Task brief | Please return the whole listing. Keep each line exactly the same.

*** Block opens ***

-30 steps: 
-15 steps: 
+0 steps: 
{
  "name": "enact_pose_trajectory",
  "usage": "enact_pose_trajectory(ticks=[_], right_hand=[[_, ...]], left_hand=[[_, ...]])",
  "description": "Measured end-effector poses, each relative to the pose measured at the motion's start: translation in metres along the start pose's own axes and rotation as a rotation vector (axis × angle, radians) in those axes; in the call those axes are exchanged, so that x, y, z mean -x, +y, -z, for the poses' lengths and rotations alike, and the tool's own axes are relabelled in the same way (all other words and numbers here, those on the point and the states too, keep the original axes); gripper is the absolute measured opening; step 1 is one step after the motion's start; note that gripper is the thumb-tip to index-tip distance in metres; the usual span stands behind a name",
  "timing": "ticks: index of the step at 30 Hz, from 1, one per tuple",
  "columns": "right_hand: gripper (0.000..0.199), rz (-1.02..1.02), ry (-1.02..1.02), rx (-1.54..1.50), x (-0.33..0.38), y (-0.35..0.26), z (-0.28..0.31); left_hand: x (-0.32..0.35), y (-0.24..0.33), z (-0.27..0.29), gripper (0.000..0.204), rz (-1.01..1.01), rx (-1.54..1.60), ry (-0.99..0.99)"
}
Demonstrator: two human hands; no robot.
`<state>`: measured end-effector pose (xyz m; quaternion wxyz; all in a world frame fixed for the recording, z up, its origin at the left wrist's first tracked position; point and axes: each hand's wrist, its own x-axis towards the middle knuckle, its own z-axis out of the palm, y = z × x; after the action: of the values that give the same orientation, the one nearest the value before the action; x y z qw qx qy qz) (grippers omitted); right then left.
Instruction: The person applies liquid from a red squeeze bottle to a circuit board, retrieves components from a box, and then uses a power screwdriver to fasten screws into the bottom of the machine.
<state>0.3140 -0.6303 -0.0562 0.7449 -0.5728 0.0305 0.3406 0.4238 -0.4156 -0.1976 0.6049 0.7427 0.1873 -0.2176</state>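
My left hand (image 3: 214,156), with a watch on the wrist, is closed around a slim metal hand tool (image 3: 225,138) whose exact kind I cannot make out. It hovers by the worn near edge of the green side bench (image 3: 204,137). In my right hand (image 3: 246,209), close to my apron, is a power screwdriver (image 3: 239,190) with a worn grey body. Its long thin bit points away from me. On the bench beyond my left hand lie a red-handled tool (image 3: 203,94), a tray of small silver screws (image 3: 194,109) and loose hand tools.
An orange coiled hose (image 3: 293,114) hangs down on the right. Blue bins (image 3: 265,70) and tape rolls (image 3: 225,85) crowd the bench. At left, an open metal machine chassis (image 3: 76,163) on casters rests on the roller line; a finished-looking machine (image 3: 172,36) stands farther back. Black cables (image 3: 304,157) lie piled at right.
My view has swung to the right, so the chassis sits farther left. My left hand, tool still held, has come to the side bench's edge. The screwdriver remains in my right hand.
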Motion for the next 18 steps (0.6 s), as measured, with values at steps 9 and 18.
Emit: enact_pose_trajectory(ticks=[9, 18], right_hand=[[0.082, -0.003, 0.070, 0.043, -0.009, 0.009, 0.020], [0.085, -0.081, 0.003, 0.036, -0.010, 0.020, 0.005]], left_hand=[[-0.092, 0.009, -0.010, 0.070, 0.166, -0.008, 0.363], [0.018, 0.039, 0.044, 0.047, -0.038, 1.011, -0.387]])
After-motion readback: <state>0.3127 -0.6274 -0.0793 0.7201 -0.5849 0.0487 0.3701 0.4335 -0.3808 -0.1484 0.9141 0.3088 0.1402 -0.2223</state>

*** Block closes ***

Exercise output |
-30 steps: 
-15 steps: 
+0 steps: 
{
  "name": "enact_pose_trajectory",
  "usage": "enact_pose_trajectory(ticks=[_], right_hand=[[_, ...]], left_hand=[[_, ...]])",
  "description": "Measured end-effector poses, each relative to the pose measured at the motion's start: translation in metres along the start pose's own axes and rotation as a rotation vector (axis × angle, radians) in those axes; in the call those axes are exchanged, so that x, y, z mean -x, +y, -z, for the poses' lengths and rotations alike, and the tool's own axes are relabelled in the same way (all other words and numbers here, those on the point and the states too, keep the original axes); gripper is the absolute measured opening; step 1 is one step after the motion's start; note that gripper is the thumb-tip to index-tip distance in metres; the usual span stands behind a name",
  "timing": "ticks: index of the step at 30 Hz, from 1, one per tuple",
  "columns": "right_hand: gripper (0.000..0.199), rz (-1.02..1.02), ry (-1.02..1.02), rx (-1.54..1.50), x (-0.33..0.38), y (-0.35..0.26), z (-0.28..0.31); left_hand: x (-0.32..0.35), y (-0.24..0.33), z (-0.27..0.29), gripper (0.000..0.204), rz (-1.01..1.01), rx (-1.54..1.60), ry (-0.99..0.99)"
}
Demonstrator: two human hands; no robot.
`<state>`: measured end-effector pose (xyz m; quaternion wxyz; all in a world frame fixed for the recording, z up, its origin at the left wrist's first tracked position; point and axes: each hand's wrist, its own x-axis towards the middle knuckle, its own z-axis out of the palm, y = z × x; after the action: of the values that give the same orientation, the one nearest the value before the action; x y z qw qx qy qz) (grippers omitted); right then left.
Instruction: The person applies liquid from a red squeeze bottle to a circuit board, retrieves components from a box, and then uses a power screwdriver to fasten screws into the bottom of the machine.
<state>0.3140 -0.6303 -0.0562 0.7449 -0.5728 0.0305 0.3406 0.4238 -0.4156 -0.1976 0.6049 0.7427 0.1873 -0.2176</state>
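My left hand (image 3: 214,156), with a watch on the wrist, is closed around a slim metal hand tool (image 3: 225,138) whose exact kind I cannot make out. It hovers by the worn near edge of the green side bench (image 3: 204,137). In my right hand (image 3: 246,209), close to my apron, is a power screwdriver (image 3: 239,190) with a worn grey body. Its long thin bit points away from me. On the bench beyond my left hand lie a red-handled tool (image 3: 203,94), a tray of small silver screws (image 3: 194,109) and loose hand tools.
An orange coiled hose (image 3: 293,114) hangs down on the right. Blue bins (image 3: 265,70) and tape rolls (image 3: 225,85) crowd the bench. At left, an open metal machine chassis (image 3: 76,163) on casters rests on the roller line; a finished-looking machine (image 3: 172,36) stands farther back. Black cables (image 3: 304,157) lie piled at right.
My view has swung to the right, so the chassis sits farther left. My left hand, tool still held, has come to the side bench's edge. The screwdriver remains in my right hand.
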Motion for the next 18 steps (0.6 s), as measured, with values at steps 9 and 18.
Emit: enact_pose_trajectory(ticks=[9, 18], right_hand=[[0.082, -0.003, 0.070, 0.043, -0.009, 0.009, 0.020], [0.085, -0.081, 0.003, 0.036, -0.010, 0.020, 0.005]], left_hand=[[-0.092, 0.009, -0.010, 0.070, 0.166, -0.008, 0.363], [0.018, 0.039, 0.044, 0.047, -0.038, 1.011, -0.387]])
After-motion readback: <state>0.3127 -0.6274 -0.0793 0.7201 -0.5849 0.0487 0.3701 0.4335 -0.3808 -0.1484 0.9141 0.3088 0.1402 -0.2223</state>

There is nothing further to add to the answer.